WHAT TO PRODUCE
Print this span of the material below exactly: the line with "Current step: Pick", the line with "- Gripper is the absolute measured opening", and every line between them, but nothing else.

====================

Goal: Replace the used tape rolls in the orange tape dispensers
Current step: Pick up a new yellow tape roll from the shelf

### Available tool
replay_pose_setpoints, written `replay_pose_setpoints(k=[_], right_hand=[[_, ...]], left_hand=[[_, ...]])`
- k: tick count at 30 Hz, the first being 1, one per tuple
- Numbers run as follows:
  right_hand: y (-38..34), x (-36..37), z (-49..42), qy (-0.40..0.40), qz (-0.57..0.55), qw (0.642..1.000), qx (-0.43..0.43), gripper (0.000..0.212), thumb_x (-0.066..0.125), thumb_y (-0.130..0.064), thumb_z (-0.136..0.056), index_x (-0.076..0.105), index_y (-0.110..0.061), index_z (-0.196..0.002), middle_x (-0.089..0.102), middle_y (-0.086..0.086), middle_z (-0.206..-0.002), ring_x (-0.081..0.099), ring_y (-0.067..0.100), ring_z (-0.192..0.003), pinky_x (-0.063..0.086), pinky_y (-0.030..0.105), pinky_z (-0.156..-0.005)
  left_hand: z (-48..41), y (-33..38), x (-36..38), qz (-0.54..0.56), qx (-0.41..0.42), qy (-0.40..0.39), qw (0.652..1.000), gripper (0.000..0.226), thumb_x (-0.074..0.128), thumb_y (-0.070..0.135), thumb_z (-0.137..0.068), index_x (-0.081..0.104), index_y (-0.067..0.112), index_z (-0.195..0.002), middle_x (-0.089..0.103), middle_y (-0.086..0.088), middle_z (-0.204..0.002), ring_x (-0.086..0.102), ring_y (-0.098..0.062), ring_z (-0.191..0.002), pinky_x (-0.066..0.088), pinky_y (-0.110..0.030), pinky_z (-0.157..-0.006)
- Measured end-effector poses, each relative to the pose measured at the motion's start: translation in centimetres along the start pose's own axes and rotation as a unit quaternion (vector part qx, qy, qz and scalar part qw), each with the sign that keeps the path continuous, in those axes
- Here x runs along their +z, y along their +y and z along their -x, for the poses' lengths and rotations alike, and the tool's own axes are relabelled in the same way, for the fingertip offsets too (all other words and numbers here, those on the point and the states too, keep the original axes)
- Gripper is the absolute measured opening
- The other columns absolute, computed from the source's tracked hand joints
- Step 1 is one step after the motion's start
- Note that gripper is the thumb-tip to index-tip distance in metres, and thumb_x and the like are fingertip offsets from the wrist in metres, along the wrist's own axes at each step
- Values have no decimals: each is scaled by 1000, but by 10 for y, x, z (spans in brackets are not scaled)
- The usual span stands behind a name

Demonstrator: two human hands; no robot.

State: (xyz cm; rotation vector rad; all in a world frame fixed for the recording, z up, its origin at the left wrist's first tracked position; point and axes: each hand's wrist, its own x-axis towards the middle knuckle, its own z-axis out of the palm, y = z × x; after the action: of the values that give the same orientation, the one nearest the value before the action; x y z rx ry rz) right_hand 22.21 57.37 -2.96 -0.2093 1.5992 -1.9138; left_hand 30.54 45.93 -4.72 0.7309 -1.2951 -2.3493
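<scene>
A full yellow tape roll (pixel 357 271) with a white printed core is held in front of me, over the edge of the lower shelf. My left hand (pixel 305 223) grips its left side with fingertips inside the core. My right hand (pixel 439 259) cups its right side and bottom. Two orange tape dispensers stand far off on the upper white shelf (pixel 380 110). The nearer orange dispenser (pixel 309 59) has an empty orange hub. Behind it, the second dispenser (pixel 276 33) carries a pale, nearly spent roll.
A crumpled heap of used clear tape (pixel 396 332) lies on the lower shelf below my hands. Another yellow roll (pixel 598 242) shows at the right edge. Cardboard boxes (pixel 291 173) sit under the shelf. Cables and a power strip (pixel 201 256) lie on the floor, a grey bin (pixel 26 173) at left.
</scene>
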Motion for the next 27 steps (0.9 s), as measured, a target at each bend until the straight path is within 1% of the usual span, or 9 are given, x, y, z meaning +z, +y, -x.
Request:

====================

ANSWER SECTION
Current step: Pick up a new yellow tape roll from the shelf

### Available tool
replay_pose_setpoints, written `replay_pose_setpoints(k=[_], right_hand=[[_, ...]], left_hand=[[_, ...]])`
- k: tick count at 30 Hz, the first being 1, one per tuple
- Numbers run as follows:
  right_hand: y (-38..34), x (-36..37), z (-49..42), qy (-0.40..0.40), qz (-0.57..0.55), qw (0.642..1.000), qx (-0.43..0.43), gripper (0.000..0.212), thumb_x (-0.066..0.125), thumb_y (-0.130..0.064), thumb_z (-0.136..0.056), index_x (-0.076..0.105), index_y (-0.110..0.061), index_z (-0.196..0.002), middle_x (-0.089..0.102), middle_y (-0.086..0.086), middle_z (-0.206..-0.002), ring_x (-0.081..0.099), ring_y (-0.067..0.100), ring_z (-0.192..0.003), pinky_x (-0.063..0.086), pinky_y (-0.030..0.105), pinky_z (-0.156..-0.005)
  left_hand: z (-48..41), y (-33..38), x (-36..38), qz (-0.54..0.56), qx (-0.41..0.42), qy (-0.40..0.39), qw (0.652..1.000), gripper (0.000..0.226), thumb_x (-0.074..0.128), thumb_y (-0.070..0.135), thumb_z (-0.137..0.068), index_x (-0.081..0.104), index_y (-0.067..0.112), index_z (-0.195..0.002), middle_x (-0.089..0.103), middle_y (-0.086..0.088), middle_z (-0.204..0.002), ring_x (-0.086..0.102), ring_y (-0.098..0.062), ring_z (-0.191..0.002), pinky_x (-0.066..0.088), pinky_y (-0.110..0.030), pinky_z (-0.157..-0.006)
- Measured end-effector poses, each relative to the pose measured at the motion's start: translation in centimetres along the start pose's own axes and rotation as a unit quaternion (vector part qx, qy, qz and scalar part qw), each with the sign that keeps the path continuous, in those axes
- Here x runs along their +z, y along their +y and z along their -x, for the poses' lengths and rotations alike, and the tool's own axes are relabelled in the same way, for the fingertip offsets too (all other words and numbers here, those on the point and the states too, keep the original axes)
- Gripper is the absolute measured opening

This answer has been written out in full.